However, the multifaceted role of platelets in cancer immunity is not yet fully elucidated. Regarding the cellular level, natural killer cells (NK cells) and cytotoxic T lymphocytes identify and neutralize cancer cells efficiently and are at the frontline in the immune response against cancer cells.
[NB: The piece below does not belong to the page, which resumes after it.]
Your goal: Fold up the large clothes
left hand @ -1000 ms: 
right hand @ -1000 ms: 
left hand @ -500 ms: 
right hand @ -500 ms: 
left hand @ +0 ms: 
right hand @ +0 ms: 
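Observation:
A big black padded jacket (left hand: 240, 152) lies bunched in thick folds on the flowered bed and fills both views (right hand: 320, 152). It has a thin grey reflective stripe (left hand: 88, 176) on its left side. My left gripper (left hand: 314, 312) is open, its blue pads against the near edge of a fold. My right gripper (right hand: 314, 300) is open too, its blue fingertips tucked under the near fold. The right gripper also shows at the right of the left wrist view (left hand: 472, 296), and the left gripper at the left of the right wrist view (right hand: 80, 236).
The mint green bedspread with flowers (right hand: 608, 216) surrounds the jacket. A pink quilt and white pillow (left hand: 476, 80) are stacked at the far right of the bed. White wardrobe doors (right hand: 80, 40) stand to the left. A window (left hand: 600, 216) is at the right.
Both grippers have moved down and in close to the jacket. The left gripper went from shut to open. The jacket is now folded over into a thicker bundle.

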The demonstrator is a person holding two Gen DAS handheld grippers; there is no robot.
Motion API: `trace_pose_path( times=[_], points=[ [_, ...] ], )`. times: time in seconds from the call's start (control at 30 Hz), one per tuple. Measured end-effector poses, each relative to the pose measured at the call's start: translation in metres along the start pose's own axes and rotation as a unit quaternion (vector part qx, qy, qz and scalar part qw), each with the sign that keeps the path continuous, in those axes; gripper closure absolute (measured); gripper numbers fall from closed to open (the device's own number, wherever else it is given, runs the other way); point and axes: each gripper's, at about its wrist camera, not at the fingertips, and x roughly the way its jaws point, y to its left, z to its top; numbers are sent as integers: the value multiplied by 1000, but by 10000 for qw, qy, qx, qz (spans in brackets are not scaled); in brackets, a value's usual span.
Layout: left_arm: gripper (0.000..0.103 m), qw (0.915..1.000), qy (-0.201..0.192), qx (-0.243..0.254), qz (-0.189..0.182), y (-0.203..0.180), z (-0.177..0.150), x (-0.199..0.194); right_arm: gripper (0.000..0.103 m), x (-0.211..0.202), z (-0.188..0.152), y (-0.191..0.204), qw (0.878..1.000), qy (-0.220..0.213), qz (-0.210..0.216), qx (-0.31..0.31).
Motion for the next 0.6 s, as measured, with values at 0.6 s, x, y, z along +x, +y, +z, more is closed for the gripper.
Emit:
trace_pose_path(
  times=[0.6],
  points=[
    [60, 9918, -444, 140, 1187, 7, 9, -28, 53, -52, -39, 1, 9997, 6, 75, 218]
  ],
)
Together with CD4+ T cells, they can be functionally impaired by cancer cells themselves or the composition of the tumour microenvironment with strong contribution of adjacent platelets [17, 18].

Reasoned by the elevated incidence, low molecular weight heparins (LMWH) are the guideline based drug for prevention and therapy of venous thromboembolism in cancer patients [19]. Since some clinical trials observed additional survival benefits for LMWH treated patient subgroups, while others did not, there is an ongoing debate whether LMWH exerts anti-metastatic effects beside its anticoagulant properties [20,21,22]. Thus, several metastasis-related targets of heparin have been postulated and are currently in debate [23]. Although the interference of heparins in platelet activation as crucial steps of the metastatic cascade appears likely [24, 25], its impact on immunomodulating platelet activities remains elusive.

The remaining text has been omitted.